Rezension

Spurensuche

Die Unruhigen - Linn Ullmann

Die Unruhigen
von Linn Ullmann

Bewertet mit 4 Sternen

Die bekannte schwedische Autorin Linn Ullmann ist die Tochter berühmter Eltern: die Mutter ist die norwegische Schauspielerin Liv Ullmann, ihr Vater war der schwedische Regisseur Ingmar Bergman. Bergman hatte neun Kinder von sechs verschiedenen Frauen. Mit Liv Ullmann war er nicht verheiratet. Das Paar trennte sich drei Jahre nach Linns Geburt. Linn wuchs bei der Mutter auf, verbrachte aber die Sommer im Haus ihres Vaters auf der Insel  Farö. Die Autorin nennt die drei Hauptpersonen  „der Vater“,  „die Mutter“,  „das Mädchen“,  will die Figuren absichtlich fiktionalisieren, obwohl das Buch schon stark autobiografisch geprägt ist. Es enthält viel Wahres, aber auch Erfundenes.  “Die Unruhigen“  erzählt nicht chronologisch von schwierigen Familienbeziehungen, enthält Erinnerungen, Zitate und vor allem die Transkription von sechs Tonbandaufnahmen, in denen die erwachsene Linn ihren  Vater interviewt. Ursprünglich wollte Bergman ein Buch über das Altern schreiben. Als das nicht mehr möglich war, entwarfen Vater und Tochter das Projekt mit den aufgezeichneten Interviews. Sie ließen sich so viel Zeit mit der Planung, dass es auch dafür fast zu spät war. Als sie wenige Monate vor Bergmans Tod mit den Interviews  begannen, verlor der Vater sehr schnell seine Erinnerungen und seine Sprache und konnte sich nicht mehr zusammenhängend äußern. Herausgekommen ist dennoch ein berührendes Dokument einer liebevollen Vater-Tochter-Beziehung und das Porträt eines großen Regisseurs, dem Pünktlichkeit, die Befolgung fester Regeln und stets gleichbleibende geordnete Abläufe überaus wichtig waren.

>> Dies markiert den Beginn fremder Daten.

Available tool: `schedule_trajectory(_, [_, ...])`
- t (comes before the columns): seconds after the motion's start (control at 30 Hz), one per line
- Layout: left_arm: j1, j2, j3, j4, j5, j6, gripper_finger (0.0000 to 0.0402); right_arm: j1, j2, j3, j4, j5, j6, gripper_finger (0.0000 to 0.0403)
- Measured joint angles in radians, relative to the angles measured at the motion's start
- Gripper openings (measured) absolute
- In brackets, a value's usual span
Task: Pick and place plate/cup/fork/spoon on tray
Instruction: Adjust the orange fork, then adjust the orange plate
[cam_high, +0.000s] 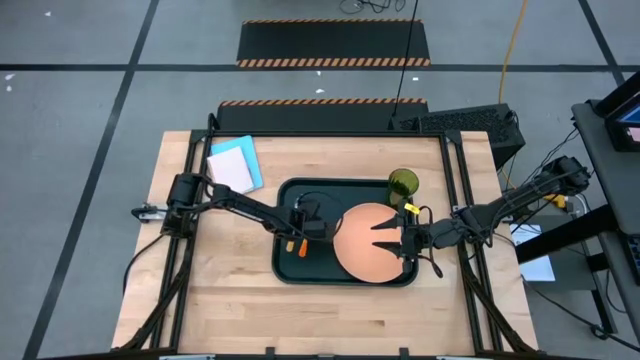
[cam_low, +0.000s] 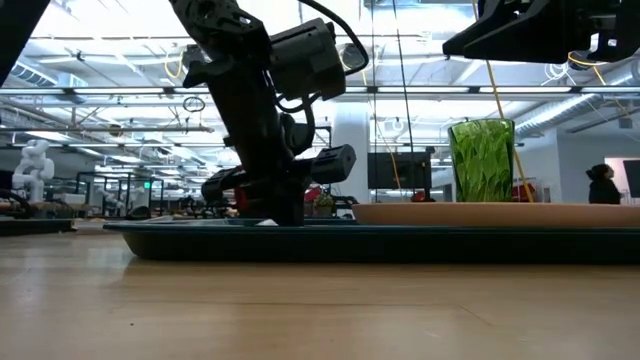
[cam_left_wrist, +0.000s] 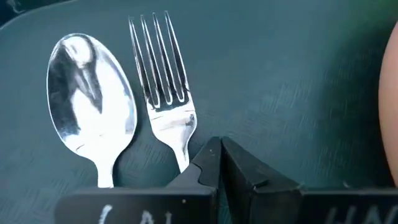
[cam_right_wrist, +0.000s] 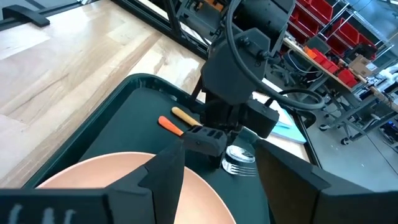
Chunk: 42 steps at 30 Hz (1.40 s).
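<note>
The tray (cam_high: 283, 268) sat mid-table w/ everything on it — one plate (cam_high: 362, 245) at its right, one cup (cam_high: 403, 185) at the far right corner, one fork (cam_left_wrist: 163, 81) and one spoon (cam_left_wrist: 92, 102) side by side at left. Blue-white notebook (cam_high: 235, 164) lay far left of the tray. Left gripper (cam_high: 318, 231) was down over the cutlery; its jaws' state could not be told. Right gripper (cam_high: 392, 239) hovered over the plate — jaws wide open, empty.

The large dark rectangular tray (cam_high: 283, 268) holds everything: the round salmon-orange plate (cam_high: 358, 250) on its right half, the orange-handled spoon (cam_left_wrist: 91, 109) and fork (cam_left_wrist: 163, 87) side by side on its left, the translucent green cup (cam_high: 403, 184) behind the plate.
</note>
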Motion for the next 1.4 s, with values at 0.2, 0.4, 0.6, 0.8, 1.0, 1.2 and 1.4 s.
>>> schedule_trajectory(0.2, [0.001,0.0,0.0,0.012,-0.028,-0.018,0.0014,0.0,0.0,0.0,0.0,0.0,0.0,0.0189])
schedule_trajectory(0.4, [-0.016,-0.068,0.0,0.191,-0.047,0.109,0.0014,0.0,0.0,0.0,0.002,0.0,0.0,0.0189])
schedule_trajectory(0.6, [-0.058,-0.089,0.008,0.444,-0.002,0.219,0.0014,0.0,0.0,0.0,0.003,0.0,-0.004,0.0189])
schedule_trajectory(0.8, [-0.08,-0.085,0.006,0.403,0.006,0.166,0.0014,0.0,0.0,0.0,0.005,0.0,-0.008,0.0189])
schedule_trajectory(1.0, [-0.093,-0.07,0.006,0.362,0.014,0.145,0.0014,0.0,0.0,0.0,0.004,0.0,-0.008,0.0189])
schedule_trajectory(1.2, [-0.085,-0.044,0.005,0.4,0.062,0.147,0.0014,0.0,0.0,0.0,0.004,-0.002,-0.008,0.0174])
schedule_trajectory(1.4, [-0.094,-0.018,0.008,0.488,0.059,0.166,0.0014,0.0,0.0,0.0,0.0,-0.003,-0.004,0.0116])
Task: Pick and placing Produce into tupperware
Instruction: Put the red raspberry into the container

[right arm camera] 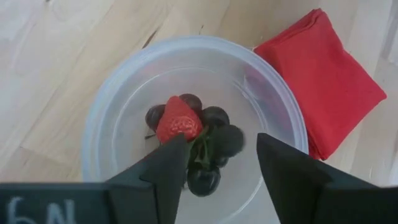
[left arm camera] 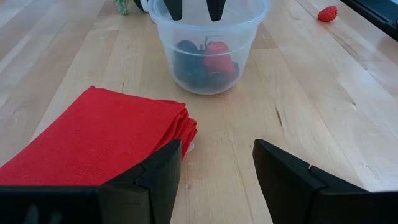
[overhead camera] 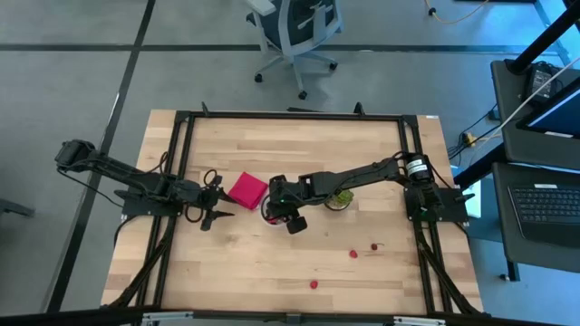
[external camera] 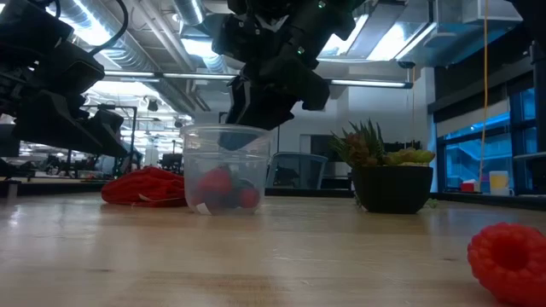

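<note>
1. Produce: a red berry (right arm camera: 179,119) and dark ones (right arm camera: 214,146) lie in the tub (right arm camera: 124,106), which stands just beside the red cloth (left arm camera: 93,143); three more red berries (overhead camera: 353,254) lie well apart on the table (overhead camera: 227,272)
2. Right gripper (right arm camera: 217,168) hangs over the tub mouth, fingers apart, holding nothing
3. Left gripper (left arm camera: 217,168) waits near the cloth, fingers apart and empty
4. Judged best: lift straight up so the fingers clear the rim without tipping the tub, then go for the nearest loose berry
</note>
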Robot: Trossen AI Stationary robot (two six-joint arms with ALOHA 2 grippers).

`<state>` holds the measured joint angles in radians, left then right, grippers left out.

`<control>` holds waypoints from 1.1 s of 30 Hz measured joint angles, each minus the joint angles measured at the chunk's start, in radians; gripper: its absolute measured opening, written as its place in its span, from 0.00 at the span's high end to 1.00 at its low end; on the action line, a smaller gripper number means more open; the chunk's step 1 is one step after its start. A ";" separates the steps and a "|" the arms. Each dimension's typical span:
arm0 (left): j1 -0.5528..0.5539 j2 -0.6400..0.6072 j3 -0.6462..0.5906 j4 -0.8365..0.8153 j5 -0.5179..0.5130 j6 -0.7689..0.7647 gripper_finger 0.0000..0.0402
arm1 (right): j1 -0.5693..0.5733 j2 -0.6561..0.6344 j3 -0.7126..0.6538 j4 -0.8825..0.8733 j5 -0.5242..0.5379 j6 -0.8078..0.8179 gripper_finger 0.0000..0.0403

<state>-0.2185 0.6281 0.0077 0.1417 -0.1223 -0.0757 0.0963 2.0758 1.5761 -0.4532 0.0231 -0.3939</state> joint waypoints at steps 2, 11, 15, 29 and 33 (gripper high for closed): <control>0.000 0.000 0.000 0.000 0.000 0.000 0.52 | 0.000 0.000 0.000 0.000 0.000 0.000 0.48; 0.000 0.000 0.000 0.000 0.000 0.000 0.52 | 0.060 -0.077 0.002 -0.038 -0.031 0.008 0.45; 0.000 0.000 0.000 -0.003 0.000 0.000 0.52 | 0.114 -0.103 0.001 -0.117 -0.101 0.058 0.45; 0.000 0.000 0.000 0.000 0.000 0.000 0.52 | 0.349 -0.097 -0.064 -0.140 -0.141 0.192 0.45; 0.000 0.000 0.000 0.001 0.000 0.000 0.52 | 0.397 -0.097 -0.132 -0.010 -0.127 0.232 0.45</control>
<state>-0.2187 0.6281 0.0078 0.1425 -0.1220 -0.0757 0.4935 1.9785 1.4439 -0.4636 -0.1041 -0.1618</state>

Die ehrgeizige alleinerziehende Mutter kommt weniger gut weg, weil sie nie ihre internationale Karriere aus den Augen verlor. Linn wurde entweder von einer Reihe von Kindermädchen betreut oder zog mit der Mutter um die ganze Welt, was ihr siebzehn  Schulwechsel einbrachte. Dennoch hat sie auch die Mutter innig geliebt. 
Ullmanns Roman liest sich nicht mühelos, weil es diese unendlich vielen Zeitsprünge und die enorme Themen- und Personenvielfalt gibt und keine stringente Handlung. Dennoch hat mir das Buch gut gefallen. Es ist ein gelungener Roman mehr über Erinnern und Vergessen und den Versuch, Vergangenes zu verstehen und festzuhalten. Sehr empfehlenswert.